Monolingual or multilingual instruction tuning: Which makes a better Alpaca

Overview

This repository contains the code and data used in our work Monolingual or multilingual instruction tuning: Which makes a better Alpaca accepted to Findings of ACL: EACL 2024.

Trained Models/Modules

We are working on releasing the trained models (full-parameter) and modules (LoRA) at HPLT's Hugging Face page. Please stay tuned. We are currently assessing compatibility with base models' licenses and terms and conditions.

Training

loraft contains the code for low-rank adaptation (LoRA) fine-tuning. The code is derived from tloen/alpaca-lora. Similarly, fpft contains the code for full-parameter fine-tuning. It is based on tatsu-lab/stanford_alpaca. Please check the respective folders for instructions on how to use the code for training and inference.

Training Data

training-data/ contains the data we used for monolingual and multilingual instruction tuning. We used the cleaned version of the original Alpaca data in English (en) as a seed, and we used open-source models to machine-translate it into 8 languages: Bulgarian (bg), Czech (cs), German (de), Spanish (es), Finnish (fi), French (fr), Russian (ru), and Chinese (zh). Note that we also make public a Portuguese (pt) version, but it was not used in our paper.

Test Data

test-data/ contains the test data we used to evaluate the performance of our models. We sampled English test data from Open-Assistant and human-translated it into 10 languages: Bulgarian (bg), Bengali (bn), Czech (cs), Spanish (es), Finnish (fi), French (fr), Hindi (hi), Norwegian (no), Russian (ru), and Chinese (zh). Two languages, Bengali (bn) and Czech (cs), were not used in our paper.

Citation

Please consider citing us if you use our materials.

@inproceedings{chen-etal-2024-monolingual,
  title={Monolingual or multilingual instruction tuning: Which makes a better {Alpaca}},
  author={Pinzhen Chen and Shaoxiong Ji and Nikolay Bogoychev and Andrey Kutuzov and Barry Haddow and Kenneth Heafield},
  year={2024},
  booktitle = {Findings of the Association for Computational Linguistics: EACL 2024},
}

License

All materials created by us in this repository are licensed under CC BY NC 4.0.

The cleaned English data under is licensed under CC BY NC 4.0 and the original fine-tuning code is licensed under Apache 2.0 by their respective authors.

Acknowledgments

This work stemmed from a hackathon project organized by the High Performance Language Technologies (HPLT) consortium. We are grateful to Alicia Núñez Alcover, David Samuel, Joona Kytöniemi, Jörg Tiedemann, Lucas Charpentier, Petter Mæhlum, Sampo Pyysalo, Sunit Bhattacharya, and Zhicheng Guo for project discussions, test data translation, and evaluation setup.
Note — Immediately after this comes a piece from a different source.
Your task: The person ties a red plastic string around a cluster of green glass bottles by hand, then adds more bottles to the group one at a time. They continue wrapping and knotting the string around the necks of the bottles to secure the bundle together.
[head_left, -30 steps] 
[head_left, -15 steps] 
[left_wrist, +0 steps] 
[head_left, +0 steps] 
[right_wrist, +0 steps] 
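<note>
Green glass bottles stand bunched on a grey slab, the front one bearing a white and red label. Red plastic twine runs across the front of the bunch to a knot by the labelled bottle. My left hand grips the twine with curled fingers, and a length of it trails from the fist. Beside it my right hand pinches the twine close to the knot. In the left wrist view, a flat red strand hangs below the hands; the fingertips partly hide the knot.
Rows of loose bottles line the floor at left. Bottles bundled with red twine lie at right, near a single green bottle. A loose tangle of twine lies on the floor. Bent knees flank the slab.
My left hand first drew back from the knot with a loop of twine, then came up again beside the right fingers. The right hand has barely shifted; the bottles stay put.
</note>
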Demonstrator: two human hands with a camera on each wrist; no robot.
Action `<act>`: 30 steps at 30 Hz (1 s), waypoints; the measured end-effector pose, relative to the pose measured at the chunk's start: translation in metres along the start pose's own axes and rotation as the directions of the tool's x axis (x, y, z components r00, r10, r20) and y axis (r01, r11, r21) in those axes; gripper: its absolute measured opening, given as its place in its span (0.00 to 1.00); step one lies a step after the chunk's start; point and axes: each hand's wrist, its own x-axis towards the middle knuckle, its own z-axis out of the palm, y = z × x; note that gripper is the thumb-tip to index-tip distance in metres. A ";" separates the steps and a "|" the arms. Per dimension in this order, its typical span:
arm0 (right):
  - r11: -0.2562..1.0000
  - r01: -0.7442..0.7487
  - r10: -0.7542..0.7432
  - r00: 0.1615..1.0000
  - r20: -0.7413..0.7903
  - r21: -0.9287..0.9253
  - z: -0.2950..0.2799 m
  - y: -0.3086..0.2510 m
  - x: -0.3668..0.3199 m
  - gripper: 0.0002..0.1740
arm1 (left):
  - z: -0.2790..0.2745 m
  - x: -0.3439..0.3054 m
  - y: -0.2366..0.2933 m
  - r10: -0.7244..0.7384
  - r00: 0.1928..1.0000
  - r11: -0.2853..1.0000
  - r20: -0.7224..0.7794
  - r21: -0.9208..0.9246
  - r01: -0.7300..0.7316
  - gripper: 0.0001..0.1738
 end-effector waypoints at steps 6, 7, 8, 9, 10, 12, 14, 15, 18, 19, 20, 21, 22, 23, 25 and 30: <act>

The work has received funding from the European Union's Horizon Europe research and innovation programme under grant agreement No 101070350, from UK Research and Innovation (UKRI) under the UK government’s Horizon Europe funding guarantee [grant number 10052546], as well as from the European Research Council (ERC) under the EU's Horizon 2020 research and innovation program (agreement No 771113).

Computation in this work was performed on LUMI, Karolina, and Baskerville. We acknowledge CSC-IT Center for Science, Finland for awarding this project access to the LUMI supercomputer, owned by the EuroHPC Joint Undertaking, hosted by CSC (Finland) and the LUMI consortium through Finnish extreme scale call (project LumiNMT). Karolina was supported by the Ministry of Education, Youth and Sports of the Czech Republic through the e-INFRA CZ (ID:90254). The Baskerville Tier 2 HPC was funded by the EPSRC and UKRI through the World Class Labs scheme (EP/T022221/1) and the Digital Research Infrastructure programme (EP/W032244/1) and is operated by Advanced Research Computing at the University of Birmingham.